Camera projection is akin to a projector use in daily office use and in theaters.
As seen in the above GIF, you can easily use it to project a particular plate onto the scene geometry in Nuke.
How does camera projection integrate into my workflow?
The below list is a common use of camera projection in Nuke that I often employed:
- To project a matte painting to simple/complex geometry.
- Repaint a projected plate to create clean plate
- Relight a projected plate
So how does this work together with matte painting role?
A properly setup camera projection can give depth to a matte painting shot in a 2.5D movement.
Well technically the scene is full 3D in Nuke but the geometry is often simple and the true 3D illusion breaks as many elements in the matte painting are often “flat” in 3D depth due to the use of cards in a typical animated matte painting shot.
Complicated camera projection to create a more detailed and depth to a scene is possible but will require proper planning.

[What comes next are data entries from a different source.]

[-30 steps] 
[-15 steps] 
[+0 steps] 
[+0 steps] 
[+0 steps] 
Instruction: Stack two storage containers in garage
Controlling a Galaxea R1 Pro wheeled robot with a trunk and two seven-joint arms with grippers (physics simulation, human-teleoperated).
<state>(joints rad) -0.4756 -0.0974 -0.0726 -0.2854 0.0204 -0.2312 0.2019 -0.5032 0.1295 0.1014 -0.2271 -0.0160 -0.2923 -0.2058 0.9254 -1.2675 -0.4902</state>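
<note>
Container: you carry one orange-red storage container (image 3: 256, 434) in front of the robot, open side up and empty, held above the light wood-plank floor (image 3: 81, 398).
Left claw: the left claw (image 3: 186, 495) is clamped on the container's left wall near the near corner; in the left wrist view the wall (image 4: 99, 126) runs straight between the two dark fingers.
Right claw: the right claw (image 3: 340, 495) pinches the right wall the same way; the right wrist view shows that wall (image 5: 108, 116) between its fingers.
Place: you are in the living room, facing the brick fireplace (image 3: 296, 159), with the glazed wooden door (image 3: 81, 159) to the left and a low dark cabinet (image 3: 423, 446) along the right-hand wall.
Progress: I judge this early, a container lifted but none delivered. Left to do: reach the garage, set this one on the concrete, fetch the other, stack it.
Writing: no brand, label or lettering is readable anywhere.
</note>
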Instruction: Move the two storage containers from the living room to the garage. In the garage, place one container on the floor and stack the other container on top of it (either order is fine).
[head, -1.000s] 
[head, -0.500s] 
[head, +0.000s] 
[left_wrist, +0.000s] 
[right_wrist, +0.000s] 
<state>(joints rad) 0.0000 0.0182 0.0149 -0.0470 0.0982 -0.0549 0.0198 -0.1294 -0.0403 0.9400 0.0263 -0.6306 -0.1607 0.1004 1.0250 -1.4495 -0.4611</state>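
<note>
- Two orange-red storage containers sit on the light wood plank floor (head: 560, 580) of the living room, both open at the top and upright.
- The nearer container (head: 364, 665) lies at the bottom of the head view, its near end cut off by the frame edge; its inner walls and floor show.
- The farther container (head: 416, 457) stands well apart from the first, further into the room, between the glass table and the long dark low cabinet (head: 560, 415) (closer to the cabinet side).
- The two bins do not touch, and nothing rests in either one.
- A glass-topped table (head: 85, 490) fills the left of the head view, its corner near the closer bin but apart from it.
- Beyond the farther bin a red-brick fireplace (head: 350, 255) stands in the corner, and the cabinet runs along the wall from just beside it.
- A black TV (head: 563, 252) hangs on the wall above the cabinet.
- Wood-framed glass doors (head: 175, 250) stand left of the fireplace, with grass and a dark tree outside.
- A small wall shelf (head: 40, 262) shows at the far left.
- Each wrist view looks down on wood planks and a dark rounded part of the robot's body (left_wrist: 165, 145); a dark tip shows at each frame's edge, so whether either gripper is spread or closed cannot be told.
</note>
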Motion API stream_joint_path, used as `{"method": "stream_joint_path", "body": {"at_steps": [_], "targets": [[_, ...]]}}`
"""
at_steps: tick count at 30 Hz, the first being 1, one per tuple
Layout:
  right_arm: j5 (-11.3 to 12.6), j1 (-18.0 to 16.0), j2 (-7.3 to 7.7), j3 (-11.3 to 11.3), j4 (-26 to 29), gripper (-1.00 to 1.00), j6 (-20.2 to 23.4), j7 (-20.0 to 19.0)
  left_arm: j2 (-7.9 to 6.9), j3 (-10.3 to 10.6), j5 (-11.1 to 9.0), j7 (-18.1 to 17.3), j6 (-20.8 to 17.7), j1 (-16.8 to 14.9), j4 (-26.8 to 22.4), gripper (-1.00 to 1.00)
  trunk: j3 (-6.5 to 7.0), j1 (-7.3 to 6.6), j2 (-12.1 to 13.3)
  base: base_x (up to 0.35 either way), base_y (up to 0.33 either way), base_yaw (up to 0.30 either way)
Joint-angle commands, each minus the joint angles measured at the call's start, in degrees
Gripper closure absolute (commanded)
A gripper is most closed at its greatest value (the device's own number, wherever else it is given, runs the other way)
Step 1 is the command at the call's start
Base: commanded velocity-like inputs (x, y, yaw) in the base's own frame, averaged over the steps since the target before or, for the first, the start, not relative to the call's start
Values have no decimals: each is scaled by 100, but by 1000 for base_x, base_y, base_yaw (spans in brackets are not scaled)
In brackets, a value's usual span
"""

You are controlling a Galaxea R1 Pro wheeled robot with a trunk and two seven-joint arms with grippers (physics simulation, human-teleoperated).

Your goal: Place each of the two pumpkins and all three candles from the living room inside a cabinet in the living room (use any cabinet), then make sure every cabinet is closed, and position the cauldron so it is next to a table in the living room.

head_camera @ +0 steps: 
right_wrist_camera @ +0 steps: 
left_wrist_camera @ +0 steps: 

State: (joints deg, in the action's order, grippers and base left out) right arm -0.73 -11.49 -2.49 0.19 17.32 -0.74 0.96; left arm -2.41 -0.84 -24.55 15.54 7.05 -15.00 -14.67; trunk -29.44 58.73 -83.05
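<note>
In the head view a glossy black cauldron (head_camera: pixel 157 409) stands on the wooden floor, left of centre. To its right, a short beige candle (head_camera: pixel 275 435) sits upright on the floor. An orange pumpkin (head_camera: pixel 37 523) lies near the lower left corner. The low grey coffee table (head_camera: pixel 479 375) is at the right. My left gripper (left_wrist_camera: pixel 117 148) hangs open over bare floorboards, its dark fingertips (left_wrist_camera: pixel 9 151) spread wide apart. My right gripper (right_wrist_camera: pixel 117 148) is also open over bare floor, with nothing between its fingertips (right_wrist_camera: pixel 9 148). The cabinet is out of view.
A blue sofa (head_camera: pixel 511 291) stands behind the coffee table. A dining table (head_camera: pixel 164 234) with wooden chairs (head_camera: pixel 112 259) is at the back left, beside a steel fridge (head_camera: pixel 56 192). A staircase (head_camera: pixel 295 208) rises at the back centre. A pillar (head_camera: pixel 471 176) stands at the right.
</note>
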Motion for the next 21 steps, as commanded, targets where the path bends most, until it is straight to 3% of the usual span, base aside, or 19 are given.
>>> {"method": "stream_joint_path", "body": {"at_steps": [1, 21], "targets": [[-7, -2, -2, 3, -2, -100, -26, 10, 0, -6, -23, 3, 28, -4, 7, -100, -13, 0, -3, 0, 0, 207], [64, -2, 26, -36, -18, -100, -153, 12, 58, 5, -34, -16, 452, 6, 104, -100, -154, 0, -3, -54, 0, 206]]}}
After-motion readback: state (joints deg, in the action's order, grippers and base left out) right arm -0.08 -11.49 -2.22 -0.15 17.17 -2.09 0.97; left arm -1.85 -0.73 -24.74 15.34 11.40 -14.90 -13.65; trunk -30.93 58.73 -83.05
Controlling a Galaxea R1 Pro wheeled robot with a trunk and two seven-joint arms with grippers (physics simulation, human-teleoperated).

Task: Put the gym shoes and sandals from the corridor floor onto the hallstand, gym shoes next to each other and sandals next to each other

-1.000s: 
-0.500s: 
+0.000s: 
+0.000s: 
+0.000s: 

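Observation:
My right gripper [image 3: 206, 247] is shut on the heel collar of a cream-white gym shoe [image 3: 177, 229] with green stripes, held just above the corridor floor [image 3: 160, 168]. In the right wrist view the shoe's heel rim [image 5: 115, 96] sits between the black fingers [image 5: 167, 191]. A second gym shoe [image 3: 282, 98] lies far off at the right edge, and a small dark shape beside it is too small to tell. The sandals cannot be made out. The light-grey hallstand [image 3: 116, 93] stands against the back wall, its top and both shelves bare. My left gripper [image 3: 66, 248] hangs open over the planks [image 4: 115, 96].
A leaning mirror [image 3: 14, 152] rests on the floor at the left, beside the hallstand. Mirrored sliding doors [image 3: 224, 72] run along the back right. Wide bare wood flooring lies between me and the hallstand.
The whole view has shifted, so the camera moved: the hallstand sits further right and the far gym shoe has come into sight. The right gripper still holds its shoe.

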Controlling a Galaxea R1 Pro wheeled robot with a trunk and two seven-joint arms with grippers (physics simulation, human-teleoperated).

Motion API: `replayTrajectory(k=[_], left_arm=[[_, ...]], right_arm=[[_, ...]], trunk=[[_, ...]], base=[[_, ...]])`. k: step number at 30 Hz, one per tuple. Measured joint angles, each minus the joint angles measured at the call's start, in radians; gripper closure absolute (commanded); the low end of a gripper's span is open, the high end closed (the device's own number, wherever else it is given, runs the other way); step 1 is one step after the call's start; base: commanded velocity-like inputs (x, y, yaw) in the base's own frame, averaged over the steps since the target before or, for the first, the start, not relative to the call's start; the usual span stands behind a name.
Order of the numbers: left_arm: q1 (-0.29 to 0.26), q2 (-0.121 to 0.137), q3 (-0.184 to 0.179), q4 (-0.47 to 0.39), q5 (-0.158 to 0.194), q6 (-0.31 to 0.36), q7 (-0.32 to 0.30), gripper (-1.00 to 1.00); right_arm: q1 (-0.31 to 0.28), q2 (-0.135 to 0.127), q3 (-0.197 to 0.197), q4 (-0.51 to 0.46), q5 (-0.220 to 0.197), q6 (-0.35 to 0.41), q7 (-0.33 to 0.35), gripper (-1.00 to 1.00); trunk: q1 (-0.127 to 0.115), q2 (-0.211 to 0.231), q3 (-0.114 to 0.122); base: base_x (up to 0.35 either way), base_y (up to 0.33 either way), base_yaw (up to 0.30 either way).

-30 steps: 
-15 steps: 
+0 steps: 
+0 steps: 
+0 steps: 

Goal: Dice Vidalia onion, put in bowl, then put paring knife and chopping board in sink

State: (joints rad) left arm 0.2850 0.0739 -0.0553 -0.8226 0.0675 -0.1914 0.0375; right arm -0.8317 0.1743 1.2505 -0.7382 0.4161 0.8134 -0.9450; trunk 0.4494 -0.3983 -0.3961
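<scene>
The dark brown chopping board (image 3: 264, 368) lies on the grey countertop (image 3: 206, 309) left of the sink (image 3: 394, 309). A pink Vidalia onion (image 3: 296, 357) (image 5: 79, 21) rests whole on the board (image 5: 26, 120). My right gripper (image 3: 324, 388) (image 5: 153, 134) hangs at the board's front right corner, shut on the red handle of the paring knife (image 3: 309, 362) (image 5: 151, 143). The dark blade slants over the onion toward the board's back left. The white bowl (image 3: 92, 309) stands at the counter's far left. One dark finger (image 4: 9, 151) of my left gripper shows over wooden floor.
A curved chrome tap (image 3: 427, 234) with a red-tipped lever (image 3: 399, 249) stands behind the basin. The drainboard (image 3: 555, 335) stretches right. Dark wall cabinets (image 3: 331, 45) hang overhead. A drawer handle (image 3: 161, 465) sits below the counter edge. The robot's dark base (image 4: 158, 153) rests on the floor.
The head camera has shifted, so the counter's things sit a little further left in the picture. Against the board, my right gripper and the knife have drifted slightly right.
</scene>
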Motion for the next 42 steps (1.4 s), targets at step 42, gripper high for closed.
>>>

Doing lots of cleanup? Keep on reading.
The above comparison shows three different frames from a project I’m currently working on. All I need is to paint out one still frame and rely on camera projection to project it over the original plate.
If you have been doing lots of cleanup to remove unwanted elements in a complicated shot that involves significant camera movement, camera projection can help a lot.
There is always the good old 2D Tracker right?
During my intern when I was doing a cleanup work using gasp Shake, the built-in 2D tracker is often a train wreck for me. To make things worst, one of the common stuff to replace is signage and if the camera movement is simple, it is quite time consuming.
BUT if the signage moves in and out of the shot in complicated camera rotation/dolly/panning, removing the original signage using traditional 2D tracker method is beyond time consuming. It is a huge time sinker when there is also no method of bringing in tracked 3D camera movement from external software like PFTrack or Syntheyes.
The above GIF is a quick example on how the RotoPaint is use to remove out the partial unwanted sign.
So should I use camera projection?
Depending on the nature of the shot, camera projection can greatly assist you in both matte painting and paint job.
I’ll be covering more practical use of camera projection in future posts.